→ **What the exercise asks**: Copy all lines holding the word "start" from the entries.

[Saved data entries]
● ● ● ● ● ● ●

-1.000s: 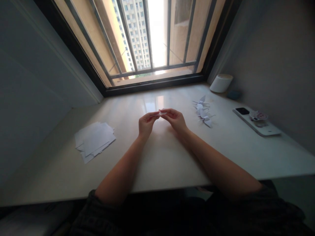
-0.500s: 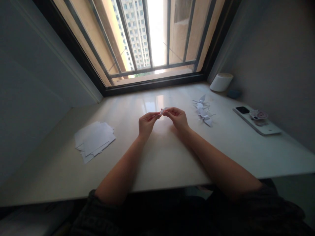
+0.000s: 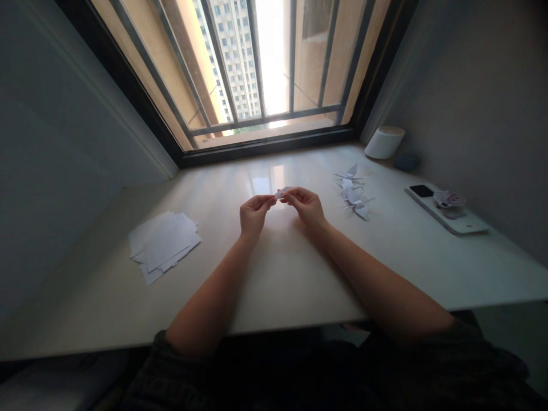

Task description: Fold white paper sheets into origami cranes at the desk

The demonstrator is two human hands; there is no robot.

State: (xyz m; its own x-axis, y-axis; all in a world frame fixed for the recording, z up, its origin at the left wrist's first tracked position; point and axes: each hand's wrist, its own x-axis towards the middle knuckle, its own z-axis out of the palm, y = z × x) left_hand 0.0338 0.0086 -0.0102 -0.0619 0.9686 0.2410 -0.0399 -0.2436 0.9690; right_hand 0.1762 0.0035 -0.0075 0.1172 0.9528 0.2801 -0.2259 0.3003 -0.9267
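Note:
Between the fingertips of both hands is a small folded piece of white paper (image 3: 281, 193), held above the pale stone tabletop (image 3: 274, 285). My left hand (image 3: 254, 216) pinches its left end, and my right hand (image 3: 305, 206) pinches the right end. Several finished white origami cranes (image 3: 353, 192) lie in a loose row to the right of my right hand. Left of my left hand is a loose stack of white paper sheets (image 3: 163, 244), which neither hand touches.
A phone (image 3: 446, 210) with a round sticker or grip lies face down at the table's right. Behind it stand a white cylindrical container (image 3: 384, 142) and a small blue object (image 3: 406, 163). Walls flank the table, and a barred window (image 3: 265, 68) stands at its far end.
The folded paper has shifted from lying nearly flat between my fingers to a slightly raised, more angled position. Both hands stay close together, and the view has tilted slightly.

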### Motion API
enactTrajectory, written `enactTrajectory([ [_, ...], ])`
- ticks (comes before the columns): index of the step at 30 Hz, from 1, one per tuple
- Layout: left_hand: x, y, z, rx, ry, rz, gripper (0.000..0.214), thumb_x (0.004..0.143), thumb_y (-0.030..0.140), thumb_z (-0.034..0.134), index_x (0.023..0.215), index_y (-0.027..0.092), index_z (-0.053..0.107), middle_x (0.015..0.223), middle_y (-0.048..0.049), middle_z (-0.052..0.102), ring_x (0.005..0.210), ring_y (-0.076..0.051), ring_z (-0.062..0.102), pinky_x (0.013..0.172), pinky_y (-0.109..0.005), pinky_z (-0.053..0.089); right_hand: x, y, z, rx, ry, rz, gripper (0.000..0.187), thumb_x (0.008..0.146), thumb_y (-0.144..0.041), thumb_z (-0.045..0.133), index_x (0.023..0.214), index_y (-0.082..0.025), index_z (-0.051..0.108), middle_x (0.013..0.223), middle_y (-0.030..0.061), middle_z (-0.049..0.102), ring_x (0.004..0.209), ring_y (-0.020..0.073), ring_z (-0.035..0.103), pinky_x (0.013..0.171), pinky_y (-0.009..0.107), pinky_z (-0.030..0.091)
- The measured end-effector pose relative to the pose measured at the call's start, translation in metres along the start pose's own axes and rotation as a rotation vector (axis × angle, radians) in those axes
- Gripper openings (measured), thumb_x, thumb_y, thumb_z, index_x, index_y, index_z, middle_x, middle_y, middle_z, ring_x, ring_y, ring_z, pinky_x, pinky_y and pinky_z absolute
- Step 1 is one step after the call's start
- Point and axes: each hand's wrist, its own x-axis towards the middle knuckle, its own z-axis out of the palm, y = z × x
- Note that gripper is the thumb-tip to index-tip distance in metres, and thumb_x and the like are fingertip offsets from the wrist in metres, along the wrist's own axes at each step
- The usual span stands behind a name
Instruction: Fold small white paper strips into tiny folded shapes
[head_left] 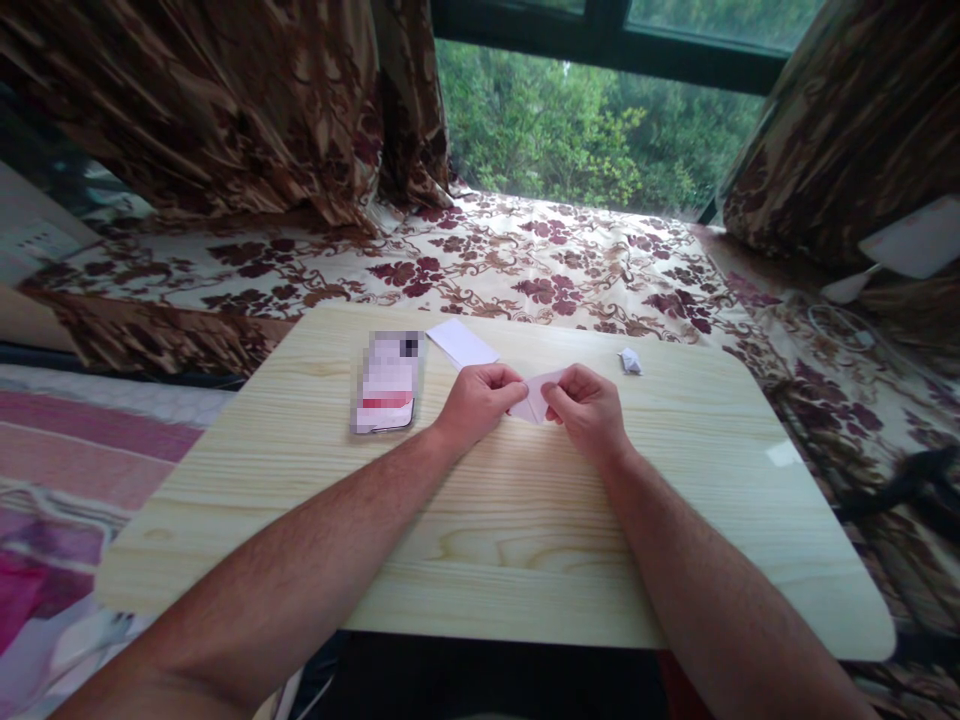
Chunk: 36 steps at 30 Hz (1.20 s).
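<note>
Between my two hands is a small piece of folded white paper (534, 402), with a crease line showing on its face. My left hand (484, 398) pinches its left edge between thumb and fingers. On the other side, my right hand (589, 405) grips the right edge, thumb on top. The paper is held a little above the table, or just touching it; I cannot tell which. Behind my left hand lies a stack or sheet of white paper (463, 343). A small folded paper piece (631, 362) sits to the right, beyond my right hand.
A pale wood-grain table (525, 560) is under my arms. To the left lies a pixelated phone-like object (386, 385). Beyond the table's far edge is a ledge with floral cloth (555, 270), below a window between curtains (300, 110). A white lamp-like object (915, 240) stands at right.
</note>
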Motion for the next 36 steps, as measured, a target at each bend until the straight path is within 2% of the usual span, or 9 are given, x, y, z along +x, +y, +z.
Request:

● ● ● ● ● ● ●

→ **Output for this task**:
- The measured end-effector pose relative to the pose measured at the call's start, translation in metres along the start pose's own axes and rotation as a rotation vector (axis × angle, radians) in those axes
- Step 1 is one step after the call's start

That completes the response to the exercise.